There is no right or wrong answer – it really comes down to what is most important to YOU.
8 Ingredients to detox
What to look for on a label: methylparaben, ethylparaben, propylparaben, butylparaben, heptylparaben, isobutylparaben, isopropylparaben and benzylparaben.
Parabens are a family of synthetic esters of p-hydroxybenzoic acid that share similar molecular structures and are widely used as preservatives. They are found in a wide array of products, from lotions, to body washes and shampoos.
There are several different parabens. You can find them listed as: methylparaben, ethylparaben, propylparaben, butylparaben, heptylparaben, isobutylparaben, isopropylparaben and benzylparaben.

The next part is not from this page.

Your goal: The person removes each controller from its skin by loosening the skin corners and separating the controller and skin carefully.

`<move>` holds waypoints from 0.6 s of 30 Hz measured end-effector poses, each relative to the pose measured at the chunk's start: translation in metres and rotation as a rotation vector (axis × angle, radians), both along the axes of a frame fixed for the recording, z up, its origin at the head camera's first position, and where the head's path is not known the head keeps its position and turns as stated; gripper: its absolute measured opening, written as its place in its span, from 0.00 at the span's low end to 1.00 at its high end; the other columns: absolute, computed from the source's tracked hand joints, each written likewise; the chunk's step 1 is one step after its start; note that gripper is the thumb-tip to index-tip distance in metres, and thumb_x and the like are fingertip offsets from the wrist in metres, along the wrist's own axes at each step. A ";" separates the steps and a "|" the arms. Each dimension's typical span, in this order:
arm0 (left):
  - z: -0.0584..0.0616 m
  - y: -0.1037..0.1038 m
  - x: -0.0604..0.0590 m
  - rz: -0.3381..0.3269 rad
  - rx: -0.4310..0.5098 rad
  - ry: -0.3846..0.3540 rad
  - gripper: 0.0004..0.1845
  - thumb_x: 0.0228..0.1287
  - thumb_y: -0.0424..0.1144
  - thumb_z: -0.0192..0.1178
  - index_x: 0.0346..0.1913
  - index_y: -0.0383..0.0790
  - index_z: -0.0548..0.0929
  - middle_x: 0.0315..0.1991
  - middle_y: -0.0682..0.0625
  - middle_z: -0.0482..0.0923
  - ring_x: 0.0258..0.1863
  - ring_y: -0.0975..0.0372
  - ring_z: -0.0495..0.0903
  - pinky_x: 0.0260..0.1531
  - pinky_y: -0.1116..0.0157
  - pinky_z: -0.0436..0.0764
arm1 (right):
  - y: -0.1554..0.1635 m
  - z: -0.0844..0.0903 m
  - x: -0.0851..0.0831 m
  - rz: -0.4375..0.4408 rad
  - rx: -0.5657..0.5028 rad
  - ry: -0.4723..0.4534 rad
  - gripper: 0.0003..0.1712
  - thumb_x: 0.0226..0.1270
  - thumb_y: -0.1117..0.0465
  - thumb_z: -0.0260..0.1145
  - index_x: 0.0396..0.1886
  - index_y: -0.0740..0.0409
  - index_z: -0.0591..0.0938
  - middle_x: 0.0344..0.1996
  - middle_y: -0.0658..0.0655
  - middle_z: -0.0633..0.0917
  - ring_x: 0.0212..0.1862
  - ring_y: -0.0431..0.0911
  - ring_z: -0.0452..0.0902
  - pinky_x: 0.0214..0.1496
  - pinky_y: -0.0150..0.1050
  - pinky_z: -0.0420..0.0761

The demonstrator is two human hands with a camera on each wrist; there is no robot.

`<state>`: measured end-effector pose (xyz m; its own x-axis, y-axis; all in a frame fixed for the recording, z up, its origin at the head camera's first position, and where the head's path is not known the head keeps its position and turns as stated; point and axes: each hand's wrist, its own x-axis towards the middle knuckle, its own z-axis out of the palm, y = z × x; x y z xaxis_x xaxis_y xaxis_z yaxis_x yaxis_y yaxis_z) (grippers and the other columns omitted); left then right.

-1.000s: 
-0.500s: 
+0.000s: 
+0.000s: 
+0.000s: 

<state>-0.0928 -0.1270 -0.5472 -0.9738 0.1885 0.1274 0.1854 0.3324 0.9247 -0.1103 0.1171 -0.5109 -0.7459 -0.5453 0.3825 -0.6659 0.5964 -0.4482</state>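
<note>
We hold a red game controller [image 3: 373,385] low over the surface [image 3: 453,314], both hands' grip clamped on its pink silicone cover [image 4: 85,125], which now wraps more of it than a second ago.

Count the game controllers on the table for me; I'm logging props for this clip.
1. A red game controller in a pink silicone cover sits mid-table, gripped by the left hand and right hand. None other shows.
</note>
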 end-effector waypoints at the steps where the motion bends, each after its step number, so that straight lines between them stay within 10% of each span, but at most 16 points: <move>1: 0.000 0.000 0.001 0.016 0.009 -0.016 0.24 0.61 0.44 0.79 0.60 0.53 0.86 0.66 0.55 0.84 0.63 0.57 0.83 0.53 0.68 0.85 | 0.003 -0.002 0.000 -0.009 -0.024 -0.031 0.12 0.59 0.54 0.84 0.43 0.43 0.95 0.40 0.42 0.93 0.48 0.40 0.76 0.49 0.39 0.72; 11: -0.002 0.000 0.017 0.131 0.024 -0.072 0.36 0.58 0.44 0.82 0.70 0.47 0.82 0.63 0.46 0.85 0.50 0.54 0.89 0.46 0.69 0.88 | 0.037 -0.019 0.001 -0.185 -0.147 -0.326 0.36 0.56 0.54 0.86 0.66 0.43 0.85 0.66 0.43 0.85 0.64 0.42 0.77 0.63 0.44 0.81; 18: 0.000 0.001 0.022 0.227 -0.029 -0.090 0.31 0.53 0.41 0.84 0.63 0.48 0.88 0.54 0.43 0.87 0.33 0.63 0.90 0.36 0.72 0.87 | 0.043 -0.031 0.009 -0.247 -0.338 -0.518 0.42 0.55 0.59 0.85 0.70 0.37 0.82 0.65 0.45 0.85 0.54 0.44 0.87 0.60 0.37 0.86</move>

Paraben compounds, the most common being methylparaben, propylparaben and butylparaben, have been found to affect oestrogen levels, potentially impacting female reproductive health (Gao et al, 2016).
This is further supported by a new study by Geer et al (2016), which found an association between antimicrobials and adverse birth outcomes in neonates. These findings are also consistent with animal data resulting in developmental and reproductive toxicity.
There are many much safer preservatives out there; you will usually find them in natural or organic products.
2) Sodium laureth sulphate (SLeS) and sodium lauryl sulphate (SLS)
What to look for on a label: sodium laureth sulphate, sodium lauryl sulphate.
Sodium lauryl sulphate was introduced globally more than 60 years ago as emulsifier or detergent. Alone, or accompanied by other surfactants, it is found in many cosmetic products, especially in shampoos and body washes.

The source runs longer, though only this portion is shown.